Seberengsek apa pun dirinya sejak dulu, salah satu hal yang tidak bisa Reno tangani adalah ketika melihat Clarissa menangis. Dia selalu ingin menghajar siapa pun yang membuat perempuan itu menangis, bahkan jika itu adalah dirinya sendiri.
Malam ini, setelah sekian lama putus komunikasi, Reno tidak pernah menyangka bahwa dirinya akan kembali menyaksikan perempuan yang pernah menduduki takhta tertinggi di hatinya itu kembali mengurai air mata.
“Saya nemuin Mbak ini lagi nangis sendirian di pinggir jalan dan kakinya luka-luka, makanya saya bawa ke sini biar dapat pertolongan pertama.” Seorang pemuda dengan sarung kotak-kotak terselempang di tubuhnya, menjelaskan.
Reno tidak menyahut, ingin mendengarkan lebih banyak. Posisi mereka saat ini berada di sebuah warung kopi. Tidak hanya bertiga, ada beberapa orang lain termasuk sang pemilik warung kopi yang merupakan sepasang suami istri.
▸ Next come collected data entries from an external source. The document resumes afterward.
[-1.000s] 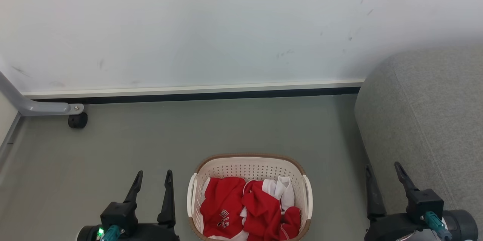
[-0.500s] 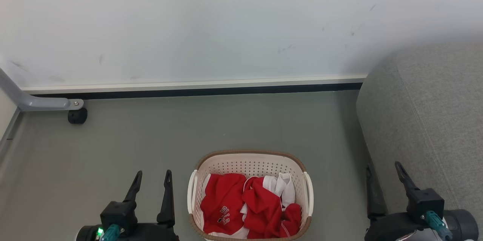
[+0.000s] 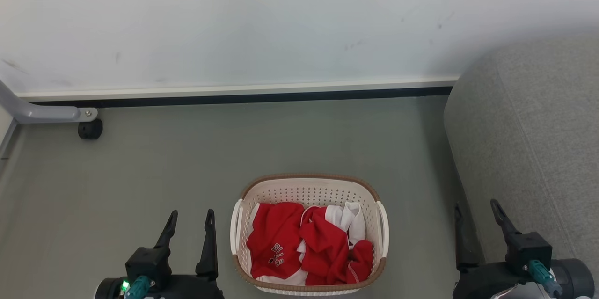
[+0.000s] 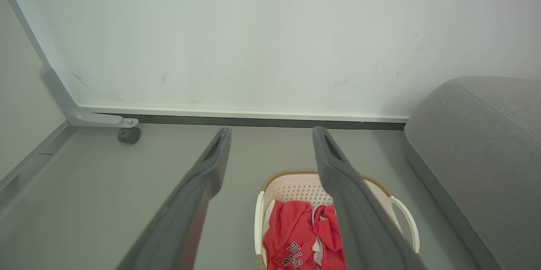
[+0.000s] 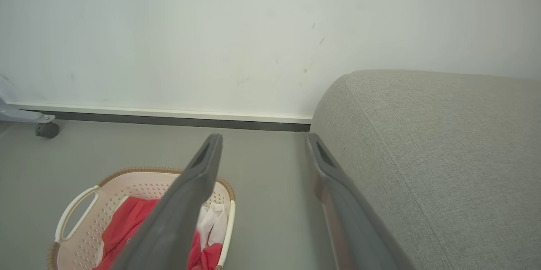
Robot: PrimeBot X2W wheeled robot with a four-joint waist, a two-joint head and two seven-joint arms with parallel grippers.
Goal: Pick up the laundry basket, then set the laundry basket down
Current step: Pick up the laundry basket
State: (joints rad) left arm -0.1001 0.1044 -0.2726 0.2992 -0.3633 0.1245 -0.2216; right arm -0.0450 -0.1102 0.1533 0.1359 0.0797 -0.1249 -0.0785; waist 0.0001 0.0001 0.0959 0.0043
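Head view has left gripper (image 3: 192, 215) and right gripper (image 3: 475, 205) both spread wide, empty, flanking the basket (image 3: 309, 178), seemingly lined up for its handles (image 3: 232, 226).

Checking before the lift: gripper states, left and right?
Left gripper: open, holding nothing, beside the laundry basket.
Right gripper: open, holding nothing.

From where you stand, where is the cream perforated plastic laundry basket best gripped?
Probably its white side handles, from outside: left gripper to left handle, right gripper to right handle. The laundry basket is wider than one gripper.
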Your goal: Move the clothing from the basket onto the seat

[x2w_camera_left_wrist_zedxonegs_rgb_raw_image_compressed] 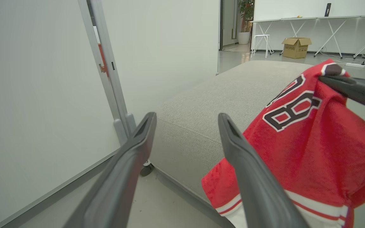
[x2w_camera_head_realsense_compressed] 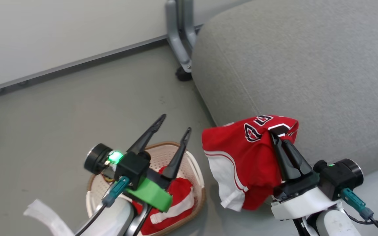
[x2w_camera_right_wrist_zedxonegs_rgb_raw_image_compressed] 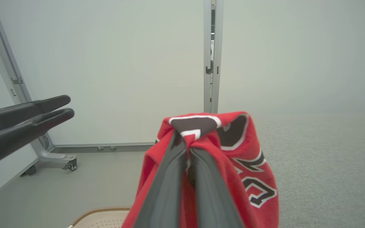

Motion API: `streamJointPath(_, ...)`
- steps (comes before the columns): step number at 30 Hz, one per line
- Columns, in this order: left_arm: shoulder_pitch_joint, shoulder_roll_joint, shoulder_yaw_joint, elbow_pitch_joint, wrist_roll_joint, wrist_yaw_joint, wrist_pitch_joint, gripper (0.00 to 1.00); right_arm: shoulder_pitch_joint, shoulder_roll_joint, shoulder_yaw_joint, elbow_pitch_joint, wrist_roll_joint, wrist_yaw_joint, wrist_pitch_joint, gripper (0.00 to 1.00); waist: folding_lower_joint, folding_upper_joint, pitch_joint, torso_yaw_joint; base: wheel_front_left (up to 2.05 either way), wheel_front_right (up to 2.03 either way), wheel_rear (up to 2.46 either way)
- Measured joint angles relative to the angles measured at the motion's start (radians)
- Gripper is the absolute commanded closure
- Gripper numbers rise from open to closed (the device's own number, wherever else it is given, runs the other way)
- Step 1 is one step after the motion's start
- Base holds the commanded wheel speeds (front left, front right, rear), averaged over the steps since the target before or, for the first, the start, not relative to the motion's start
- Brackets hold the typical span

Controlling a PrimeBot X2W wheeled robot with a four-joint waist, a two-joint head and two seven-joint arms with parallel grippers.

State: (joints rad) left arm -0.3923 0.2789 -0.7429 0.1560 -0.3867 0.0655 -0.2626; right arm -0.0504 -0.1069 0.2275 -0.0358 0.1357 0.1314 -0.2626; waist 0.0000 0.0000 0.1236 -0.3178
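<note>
The jersey [x2w_camera_head_realsense_compressed: 241, 157] is held clear of the basket [x2w_camera_head_realsense_compressed: 198, 170], pinched near its top edge and hanging in folds before the seat's [x2w_camera_head_realsense_compressed: 290, 65] rounded front corner. Whether the cloth touches the seat cannot be determined. Dark numerals outlined in white are seen on its upper part, and a white panel with red stripes hangs at its lower edge. In the left wrist view the jersey [x2w_camera_left_wrist_zedxonegs_rgb_raw_image_compressed: 296, 152] is seen against the seat's [x2w_camera_left_wrist_zedxonegs_rgb_raw_image_compressed: 220, 91] side face. In the right wrist view the jersey [x2w_camera_right_wrist_zedxonegs_rgb_raw_image_compressed: 249, 164] is draped over both fingers, with the seat [x2w_camera_right_wrist_zedxonegs_rgb_raw_image_compressed: 322, 158] beyond it.

The shorts [x2w_camera_head_realsense_compressed: 180, 196], red with a white band, are lying crumpled inside the basket. The basket is standing on the floor just beside the seat's front corner, and its brown rim [x2w_camera_right_wrist_zedxonegs_rgb_raw_image_compressed: 106, 211] is visible at the bottom of the right wrist view.

The right gripper [x2w_camera_head_realsense_compressed: 272, 133] is clamped on the jersey, its fingers pressed together with cloth between them [x2w_camera_right_wrist_zedxonegs_rgb_raw_image_compressed: 185, 141]. One of its fingers [x2w_camera_left_wrist_zedxonegs_rgb_raw_image_compressed: 350, 87] is also seen in the left wrist view.

The left gripper [x2w_camera_head_realsense_compressed: 176, 123] is held above the basket with its fingers spread and nothing between them [x2w_camera_left_wrist_zedxonegs_rgb_raw_image_compressed: 187, 116], pointing towards the seat's corner. It is also seen from the side [x2w_camera_right_wrist_zedxonegs_rgb_raw_image_compressed: 67, 106].

A grey metal stand [x2w_camera_head_realsense_compressed: 179, 42] on a castor is set against the seat's far corner, at the foot of a pale panel [x2w_camera_head_realsense_compressed: 61, 29].
</note>
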Motion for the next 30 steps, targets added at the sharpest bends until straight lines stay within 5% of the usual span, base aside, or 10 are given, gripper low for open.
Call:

“Kami udah coba tanya-tanya, tapi Mbak ini nggak mau jawab sama sekali. Waktu pertama lihat kami juga Mbak ini ketakutan banget, Pak. Kami sampai harus panggil ibu yang punya warung buat bantu yakinin kalau kami bukan orang jahat.” Pemuda lain berkaus partai ikutan menimpali.
Penuturan lain satu persatu mulai berdatangan dari mereka yang ada di sana, sementara Clarissa sendiri hanya terdiam memegangi gelas berisi teh yang sepertinya sudah mulai dingin. Reno bisa melihat jelas tubuh perempuan itu masih bergetar. Tak terbayang hal mengerikan apa yang menimpanya sampai bisa terdampar di pinggiran kota dalam keadaan kacau begini.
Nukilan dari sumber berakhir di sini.